If we’re serious about changing the world, we need a better kind of economics - clarab
https://www.theguardian.com/commentisfree/2019/oct/30/changing-world-better-economics-honest-humane
======
bawana
We should figure out a way to quantify and exchange tokens that represent our
human virtues- fairness, goodness, and happiness. Maximizing utility and
profit currently only refer to money- the token for concrete things. Although
money is a good approximation for utility in the ‘small’ regime, large amounts
of money do not translate to large amounts of happiness. Perhaps I could write
a neural net that would parse and analyze the input from my iPhone- the data
captured by its sensors -audio, facial expression, facial blood flow (ir) -
could be mapped to a happiness token. But even that is a fail. Just like
systems we tried to make before- karma, kudos,upvoting,rep, etc

------
durnygbur
I would look for and inspiration in developed post-Communist countries where
people are especially dissapointed.
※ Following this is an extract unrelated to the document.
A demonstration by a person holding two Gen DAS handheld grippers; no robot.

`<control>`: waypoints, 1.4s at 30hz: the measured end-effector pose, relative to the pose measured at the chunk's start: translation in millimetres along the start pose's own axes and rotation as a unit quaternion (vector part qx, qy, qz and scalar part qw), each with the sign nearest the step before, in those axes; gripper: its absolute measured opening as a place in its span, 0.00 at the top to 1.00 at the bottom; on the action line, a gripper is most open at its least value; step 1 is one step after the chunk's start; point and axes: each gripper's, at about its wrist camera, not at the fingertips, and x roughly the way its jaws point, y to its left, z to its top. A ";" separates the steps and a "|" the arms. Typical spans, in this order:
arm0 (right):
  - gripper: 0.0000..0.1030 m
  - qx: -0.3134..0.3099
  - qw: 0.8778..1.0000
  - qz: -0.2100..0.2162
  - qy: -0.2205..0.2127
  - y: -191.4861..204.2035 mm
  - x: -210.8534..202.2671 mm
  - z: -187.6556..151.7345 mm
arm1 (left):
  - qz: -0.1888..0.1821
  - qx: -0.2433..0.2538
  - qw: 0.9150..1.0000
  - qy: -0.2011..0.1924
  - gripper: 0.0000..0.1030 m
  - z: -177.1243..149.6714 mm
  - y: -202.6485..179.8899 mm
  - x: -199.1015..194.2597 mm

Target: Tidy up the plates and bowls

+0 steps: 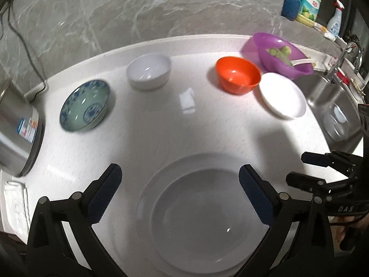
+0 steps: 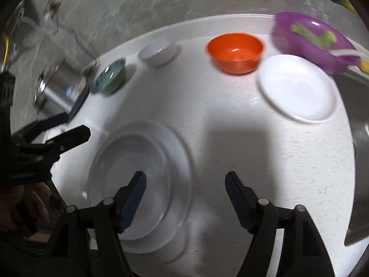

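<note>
A large white plate [image 1: 196,214] lies on the white counter at the near edge, under my open, empty left gripper [image 1: 180,180]; it also shows in the right wrist view [image 2: 138,180]. My right gripper [image 2: 185,184] is open and empty, just right of that plate. Farther back stand a blue-patterned bowl [image 1: 84,106], a white bowl [image 1: 148,71], an orange bowl [image 1: 237,73] and a small white plate [image 1: 282,95]. In the right wrist view they show too: patterned bowl [image 2: 109,77], white bowl [image 2: 158,50], orange bowl [image 2: 235,52], small plate [image 2: 297,87].
A purple bowl [image 1: 279,54] with green food and a white spoon sits at the back right. A steel sink [image 1: 332,106] with a tap lies right. A steel pot [image 1: 16,129] and folded cloth [image 1: 16,205] are left. Bottles stand at the back right.
</note>
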 end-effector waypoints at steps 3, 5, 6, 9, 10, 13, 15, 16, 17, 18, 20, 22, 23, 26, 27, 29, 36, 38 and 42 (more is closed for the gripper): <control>0.27 0.021 1.000 -0.006 -0.013 -22.1 -13.2 3.4 | -0.005 0.013 1.000 -0.002 0.00 13.2 -19.2 2.1; 0.27 0.029 0.999 -0.011 -0.020 -32.6 -20.0 5.4 | -0.009 0.020 1.000 -0.002 0.00 22.7 -33.3 5.3; 0.27 0.033 0.999 -0.012 -0.023 -36.1 -22.3 6.4 | -0.009 0.023 1.000 -0.001 0.00 26.0 -38.8 6.7; 0.27 0.046 0.998 -0.010 -0.033 -52.8 -31.7 8.0 | -0.001 0.031 1.000 0.004 0.00 35.7 -56.3 12.5; 0.27 0.049 0.998 -0.008 -0.036 -60.6 -34.9 8.7 | 0.004 0.032 0.999 0.008 0.00 38.6 -59.8 16.7; 0.27 0.059 0.997 -0.003 -0.044 -76.8 -40.3 10.4 | 0.006 0.026 0.999 0.019 0.00 47.9 -76.4 26.4; 0.27 0.067 0.996 0.004 -0.050 -91.9 -45.0 13.1 | 0.003 0.023 0.999 0.023 0.01 52.2 -84.1 32.6; 0.27 0.073 0.996 0.007 -0.054 -101.7 -47.3 15.8 | 0.004 0.022 0.999 0.025 0.01 53.8 -87.3 35.1; 0.27 0.078 0.995 0.008 -0.057 -108.6 -49.3 17.2 | 0.008 0.020 0.999 0.027 0.01 56.8 -92.4 40.2; 0.27 0.081 0.995 0.010 -0.061 -116.1 -51.0 19.7 | 0.010 0.017 0.999 0.029 0.01 58.3 -94.9 42.6; 0.27 0.090 0.993 0.016 -0.071 -132.5 -53.6 25.9 | 0.010 0.015 0.999 0.031 0.01 64.9 -104.0 52.9; 0.27 0.102 0.991 0.021 -0.079 -150.4 -54.1 34.0 | 0.013 0.013 0.999 0.038 0.06 69.9 -110.1 64.7; 0.27 0.107 0.991 0.023 -0.082 -156.9 -53.4 37.2 | 0.013 0.012 0.999 0.046 0.09 74.4 -115.3 74.4; 0.31 0.122 0.988 0.032 -0.087 -179.6 -48.4 50.6 | -0.001 0.005 0.998 0.059 0.23 83.8 -126.4 98.8; 0.33 0.126 0.988 0.034 -0.088 -186.4 -46.3 54.7 | -0.009 -0.001 0.998 0.064 0.29 86.3 -128.6 106.4; 0.39 0.133 0.987 0.037 -0.085 -197.8 -39.1 62.6 | -0.020 -0.010 0.997 0.074 0.37 90.9 -131.6 123.0; 0.52 0.156 0.984 0.051 -0.064 -227.0 -12.0 79.1 | -0.077 -0.036 0.991 0.104 0.58 102.0 -149.8 167.6; 0.53 0.158 0.984 0.058 -0.058 -231.1 -5.5 82.8 | -0.087 -0.036 0.990 0.109 0.63 105.3 -156.8 176.9; 0.56 0.159 0.984 0.066 -0.049 -234.6 5.4 88.5 | -0.079 -0.044 0.989 0.117 0.69 111.5 -164.8 193.6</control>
The whole 90s they had heard about
privatisation, free market, supply-demand, "everyone is in charge of their own
destiny" cliches - the environment which pushed them out to emigration to
countries like Germany, UK, Sweden, Italy, etc. To the countries where,
surprise!, rich and affluent families and clans hold and rule the whole
economy and where one's social and financial status is defined by the place
and the family one was born in.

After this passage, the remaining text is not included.